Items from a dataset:
* * *
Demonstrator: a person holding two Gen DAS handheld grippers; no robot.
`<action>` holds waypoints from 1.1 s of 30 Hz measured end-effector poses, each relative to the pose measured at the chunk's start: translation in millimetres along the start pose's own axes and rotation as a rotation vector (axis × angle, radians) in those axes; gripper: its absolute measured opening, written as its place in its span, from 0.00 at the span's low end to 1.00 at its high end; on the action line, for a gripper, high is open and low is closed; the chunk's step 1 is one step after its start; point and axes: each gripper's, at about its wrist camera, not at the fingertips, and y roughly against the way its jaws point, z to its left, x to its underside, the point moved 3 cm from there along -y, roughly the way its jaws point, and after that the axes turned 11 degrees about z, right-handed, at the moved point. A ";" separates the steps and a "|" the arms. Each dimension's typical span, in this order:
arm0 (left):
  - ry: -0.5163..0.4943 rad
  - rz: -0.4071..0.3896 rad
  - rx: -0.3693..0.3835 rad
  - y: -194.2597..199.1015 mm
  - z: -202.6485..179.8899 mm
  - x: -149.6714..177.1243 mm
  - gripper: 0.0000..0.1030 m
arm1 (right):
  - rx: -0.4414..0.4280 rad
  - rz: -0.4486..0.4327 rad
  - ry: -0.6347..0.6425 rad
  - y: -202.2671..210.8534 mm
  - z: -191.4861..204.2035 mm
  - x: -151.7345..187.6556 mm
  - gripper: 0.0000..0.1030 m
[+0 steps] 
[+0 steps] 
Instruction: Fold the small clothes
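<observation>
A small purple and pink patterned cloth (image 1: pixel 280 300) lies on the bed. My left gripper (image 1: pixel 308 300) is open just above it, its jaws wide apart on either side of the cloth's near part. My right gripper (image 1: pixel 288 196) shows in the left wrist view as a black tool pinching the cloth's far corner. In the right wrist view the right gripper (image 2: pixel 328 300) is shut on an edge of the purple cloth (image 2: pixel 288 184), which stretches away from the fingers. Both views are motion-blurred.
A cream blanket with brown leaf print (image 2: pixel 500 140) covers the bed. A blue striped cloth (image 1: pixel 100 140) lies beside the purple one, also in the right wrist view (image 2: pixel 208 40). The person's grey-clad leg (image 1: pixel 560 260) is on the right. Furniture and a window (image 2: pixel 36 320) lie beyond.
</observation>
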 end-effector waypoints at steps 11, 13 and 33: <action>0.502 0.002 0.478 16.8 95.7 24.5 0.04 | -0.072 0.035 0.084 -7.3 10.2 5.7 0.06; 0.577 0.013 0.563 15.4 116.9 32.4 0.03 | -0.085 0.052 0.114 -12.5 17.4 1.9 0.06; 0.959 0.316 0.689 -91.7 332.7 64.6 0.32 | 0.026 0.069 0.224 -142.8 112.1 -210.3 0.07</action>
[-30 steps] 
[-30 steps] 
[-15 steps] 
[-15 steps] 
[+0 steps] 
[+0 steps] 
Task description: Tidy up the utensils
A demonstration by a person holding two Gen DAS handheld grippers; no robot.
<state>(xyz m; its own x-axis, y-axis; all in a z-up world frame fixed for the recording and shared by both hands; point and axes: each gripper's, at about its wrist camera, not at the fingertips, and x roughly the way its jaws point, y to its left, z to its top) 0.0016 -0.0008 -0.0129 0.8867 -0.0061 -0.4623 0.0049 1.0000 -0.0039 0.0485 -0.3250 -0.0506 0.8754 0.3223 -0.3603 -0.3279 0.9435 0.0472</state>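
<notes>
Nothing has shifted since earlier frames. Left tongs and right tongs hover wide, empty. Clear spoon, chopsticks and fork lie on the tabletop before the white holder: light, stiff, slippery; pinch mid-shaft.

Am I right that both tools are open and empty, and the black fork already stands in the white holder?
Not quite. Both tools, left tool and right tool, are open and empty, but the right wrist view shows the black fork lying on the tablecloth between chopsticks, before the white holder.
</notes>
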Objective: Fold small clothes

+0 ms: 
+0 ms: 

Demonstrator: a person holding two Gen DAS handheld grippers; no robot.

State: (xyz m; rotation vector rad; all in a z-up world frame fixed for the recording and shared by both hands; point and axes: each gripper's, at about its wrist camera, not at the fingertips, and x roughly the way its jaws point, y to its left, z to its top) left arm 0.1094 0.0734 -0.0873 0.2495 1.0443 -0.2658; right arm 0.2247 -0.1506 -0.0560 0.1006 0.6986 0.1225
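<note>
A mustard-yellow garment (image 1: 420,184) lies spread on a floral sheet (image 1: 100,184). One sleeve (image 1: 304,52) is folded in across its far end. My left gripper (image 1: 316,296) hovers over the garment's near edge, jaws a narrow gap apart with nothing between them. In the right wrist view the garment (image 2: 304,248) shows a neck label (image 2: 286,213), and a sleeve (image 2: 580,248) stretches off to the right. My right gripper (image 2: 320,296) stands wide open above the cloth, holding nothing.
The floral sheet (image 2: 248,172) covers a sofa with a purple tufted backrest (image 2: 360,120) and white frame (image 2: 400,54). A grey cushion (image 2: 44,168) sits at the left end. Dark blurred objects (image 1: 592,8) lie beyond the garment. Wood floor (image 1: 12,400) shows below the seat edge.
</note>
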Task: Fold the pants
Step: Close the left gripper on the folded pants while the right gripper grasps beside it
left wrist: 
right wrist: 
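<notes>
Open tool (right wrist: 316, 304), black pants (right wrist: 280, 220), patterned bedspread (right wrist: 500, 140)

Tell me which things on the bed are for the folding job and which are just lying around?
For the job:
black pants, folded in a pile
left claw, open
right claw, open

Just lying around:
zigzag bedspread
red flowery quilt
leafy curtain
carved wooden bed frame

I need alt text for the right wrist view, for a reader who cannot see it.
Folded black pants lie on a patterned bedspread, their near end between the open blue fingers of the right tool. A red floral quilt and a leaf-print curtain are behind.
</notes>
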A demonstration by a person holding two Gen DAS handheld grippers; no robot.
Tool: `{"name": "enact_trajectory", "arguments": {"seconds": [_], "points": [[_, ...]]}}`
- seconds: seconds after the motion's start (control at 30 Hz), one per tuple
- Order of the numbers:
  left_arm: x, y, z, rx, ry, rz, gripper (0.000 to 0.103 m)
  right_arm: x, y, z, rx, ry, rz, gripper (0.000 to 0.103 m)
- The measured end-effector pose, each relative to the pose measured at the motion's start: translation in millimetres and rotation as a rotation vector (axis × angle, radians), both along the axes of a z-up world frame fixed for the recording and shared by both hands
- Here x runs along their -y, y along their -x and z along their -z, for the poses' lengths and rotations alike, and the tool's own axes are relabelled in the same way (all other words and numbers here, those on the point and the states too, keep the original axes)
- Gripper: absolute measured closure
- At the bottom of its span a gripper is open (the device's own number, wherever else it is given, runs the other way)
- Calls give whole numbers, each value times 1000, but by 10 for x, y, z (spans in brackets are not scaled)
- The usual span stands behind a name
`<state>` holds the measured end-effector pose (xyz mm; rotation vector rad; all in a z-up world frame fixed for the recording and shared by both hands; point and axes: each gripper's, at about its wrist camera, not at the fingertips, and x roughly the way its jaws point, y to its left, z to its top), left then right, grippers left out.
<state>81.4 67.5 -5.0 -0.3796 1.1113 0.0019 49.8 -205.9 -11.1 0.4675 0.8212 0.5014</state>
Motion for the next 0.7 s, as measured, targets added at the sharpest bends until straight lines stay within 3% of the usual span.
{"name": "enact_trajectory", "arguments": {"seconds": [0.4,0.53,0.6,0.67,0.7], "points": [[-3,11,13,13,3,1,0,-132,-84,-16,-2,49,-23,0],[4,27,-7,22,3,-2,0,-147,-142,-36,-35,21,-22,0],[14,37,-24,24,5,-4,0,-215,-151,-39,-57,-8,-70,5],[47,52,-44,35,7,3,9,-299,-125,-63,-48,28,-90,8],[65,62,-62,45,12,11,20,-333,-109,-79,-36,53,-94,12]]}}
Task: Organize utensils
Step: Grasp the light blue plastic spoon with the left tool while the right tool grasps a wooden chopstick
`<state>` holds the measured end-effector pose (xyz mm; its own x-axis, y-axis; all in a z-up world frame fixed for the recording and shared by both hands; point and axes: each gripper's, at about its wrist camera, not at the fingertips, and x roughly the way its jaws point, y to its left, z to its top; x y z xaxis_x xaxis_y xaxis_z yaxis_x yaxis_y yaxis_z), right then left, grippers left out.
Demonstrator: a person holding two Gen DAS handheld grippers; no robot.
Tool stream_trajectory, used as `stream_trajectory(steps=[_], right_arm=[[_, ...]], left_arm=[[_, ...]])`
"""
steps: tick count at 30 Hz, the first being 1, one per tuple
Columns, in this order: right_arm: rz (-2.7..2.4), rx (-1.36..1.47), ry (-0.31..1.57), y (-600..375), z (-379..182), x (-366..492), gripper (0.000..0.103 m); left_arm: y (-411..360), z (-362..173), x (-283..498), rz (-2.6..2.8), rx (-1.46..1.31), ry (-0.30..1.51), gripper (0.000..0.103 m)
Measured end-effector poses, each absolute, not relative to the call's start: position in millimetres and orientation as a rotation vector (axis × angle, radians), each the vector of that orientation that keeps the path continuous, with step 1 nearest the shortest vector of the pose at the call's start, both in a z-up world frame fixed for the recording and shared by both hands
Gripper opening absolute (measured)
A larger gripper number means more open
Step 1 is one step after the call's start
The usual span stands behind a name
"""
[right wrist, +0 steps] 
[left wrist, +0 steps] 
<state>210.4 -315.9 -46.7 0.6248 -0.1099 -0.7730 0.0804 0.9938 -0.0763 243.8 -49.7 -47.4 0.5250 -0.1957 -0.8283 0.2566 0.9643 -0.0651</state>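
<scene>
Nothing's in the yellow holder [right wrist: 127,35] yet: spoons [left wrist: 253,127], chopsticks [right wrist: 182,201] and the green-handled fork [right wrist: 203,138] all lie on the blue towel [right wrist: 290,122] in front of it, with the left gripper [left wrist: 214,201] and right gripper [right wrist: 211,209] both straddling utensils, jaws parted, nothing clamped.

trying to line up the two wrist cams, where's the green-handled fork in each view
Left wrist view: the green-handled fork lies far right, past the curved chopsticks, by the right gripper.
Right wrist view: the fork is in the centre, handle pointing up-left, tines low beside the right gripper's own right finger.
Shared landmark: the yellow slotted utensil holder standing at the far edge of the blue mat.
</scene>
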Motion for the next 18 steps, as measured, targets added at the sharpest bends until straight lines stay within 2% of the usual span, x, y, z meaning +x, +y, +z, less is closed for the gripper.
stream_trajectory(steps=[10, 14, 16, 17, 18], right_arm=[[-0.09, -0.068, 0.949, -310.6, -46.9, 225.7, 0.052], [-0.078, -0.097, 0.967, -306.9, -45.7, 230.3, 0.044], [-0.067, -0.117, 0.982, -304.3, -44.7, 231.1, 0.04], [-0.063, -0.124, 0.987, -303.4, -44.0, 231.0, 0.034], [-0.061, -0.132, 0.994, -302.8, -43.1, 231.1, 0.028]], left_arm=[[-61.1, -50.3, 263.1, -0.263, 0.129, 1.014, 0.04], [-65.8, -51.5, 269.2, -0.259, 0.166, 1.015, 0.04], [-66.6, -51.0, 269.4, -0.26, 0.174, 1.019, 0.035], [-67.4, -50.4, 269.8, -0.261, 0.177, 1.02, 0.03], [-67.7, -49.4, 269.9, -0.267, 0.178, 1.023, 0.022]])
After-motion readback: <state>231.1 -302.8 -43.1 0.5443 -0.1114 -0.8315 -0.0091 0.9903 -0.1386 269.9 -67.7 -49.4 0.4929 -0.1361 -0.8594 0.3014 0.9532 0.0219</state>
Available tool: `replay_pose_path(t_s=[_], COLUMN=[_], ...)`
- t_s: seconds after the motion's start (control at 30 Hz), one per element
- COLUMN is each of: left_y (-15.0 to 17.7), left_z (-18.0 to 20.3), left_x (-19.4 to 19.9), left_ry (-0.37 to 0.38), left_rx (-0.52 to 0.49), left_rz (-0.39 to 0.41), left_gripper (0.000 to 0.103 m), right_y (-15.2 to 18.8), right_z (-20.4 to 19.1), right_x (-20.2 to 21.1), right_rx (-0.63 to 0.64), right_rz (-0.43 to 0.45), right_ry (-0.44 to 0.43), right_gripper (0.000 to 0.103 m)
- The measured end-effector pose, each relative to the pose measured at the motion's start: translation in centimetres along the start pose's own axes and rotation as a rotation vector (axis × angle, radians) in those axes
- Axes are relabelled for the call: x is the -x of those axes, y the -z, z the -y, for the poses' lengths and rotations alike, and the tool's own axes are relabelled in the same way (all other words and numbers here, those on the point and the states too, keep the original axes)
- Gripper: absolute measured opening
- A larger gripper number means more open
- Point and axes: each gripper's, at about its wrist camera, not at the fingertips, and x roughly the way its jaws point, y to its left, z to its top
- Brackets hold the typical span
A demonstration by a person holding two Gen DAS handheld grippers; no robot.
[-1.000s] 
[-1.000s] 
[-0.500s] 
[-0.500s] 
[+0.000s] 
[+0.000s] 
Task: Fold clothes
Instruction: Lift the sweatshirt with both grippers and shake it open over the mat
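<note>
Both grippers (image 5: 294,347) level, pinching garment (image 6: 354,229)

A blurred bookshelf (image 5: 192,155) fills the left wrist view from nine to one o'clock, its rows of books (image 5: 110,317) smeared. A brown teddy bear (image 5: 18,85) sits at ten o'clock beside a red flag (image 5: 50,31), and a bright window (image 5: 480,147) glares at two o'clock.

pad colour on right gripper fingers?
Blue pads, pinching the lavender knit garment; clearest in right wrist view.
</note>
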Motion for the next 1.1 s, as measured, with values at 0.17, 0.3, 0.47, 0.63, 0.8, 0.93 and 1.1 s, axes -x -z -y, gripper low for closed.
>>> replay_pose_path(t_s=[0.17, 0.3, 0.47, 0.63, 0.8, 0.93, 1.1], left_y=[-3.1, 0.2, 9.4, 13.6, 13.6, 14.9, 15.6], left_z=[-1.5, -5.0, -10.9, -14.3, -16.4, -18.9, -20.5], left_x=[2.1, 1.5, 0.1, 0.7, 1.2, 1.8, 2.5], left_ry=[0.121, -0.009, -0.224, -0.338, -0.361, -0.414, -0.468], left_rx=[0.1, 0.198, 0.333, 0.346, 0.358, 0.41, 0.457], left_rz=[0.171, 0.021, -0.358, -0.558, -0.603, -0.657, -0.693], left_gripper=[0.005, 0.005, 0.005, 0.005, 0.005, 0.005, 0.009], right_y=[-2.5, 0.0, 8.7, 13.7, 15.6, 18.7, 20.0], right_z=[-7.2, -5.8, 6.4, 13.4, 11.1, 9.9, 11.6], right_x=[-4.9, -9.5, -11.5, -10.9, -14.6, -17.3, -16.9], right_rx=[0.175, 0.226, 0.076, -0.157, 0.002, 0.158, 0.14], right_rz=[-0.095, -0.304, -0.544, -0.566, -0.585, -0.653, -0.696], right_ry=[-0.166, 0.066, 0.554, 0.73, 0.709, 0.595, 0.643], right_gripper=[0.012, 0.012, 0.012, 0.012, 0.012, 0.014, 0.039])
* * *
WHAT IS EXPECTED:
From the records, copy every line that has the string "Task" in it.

ANSWER SPACE:
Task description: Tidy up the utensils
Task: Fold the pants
Task: Organize utensils
Task: Fold clothes

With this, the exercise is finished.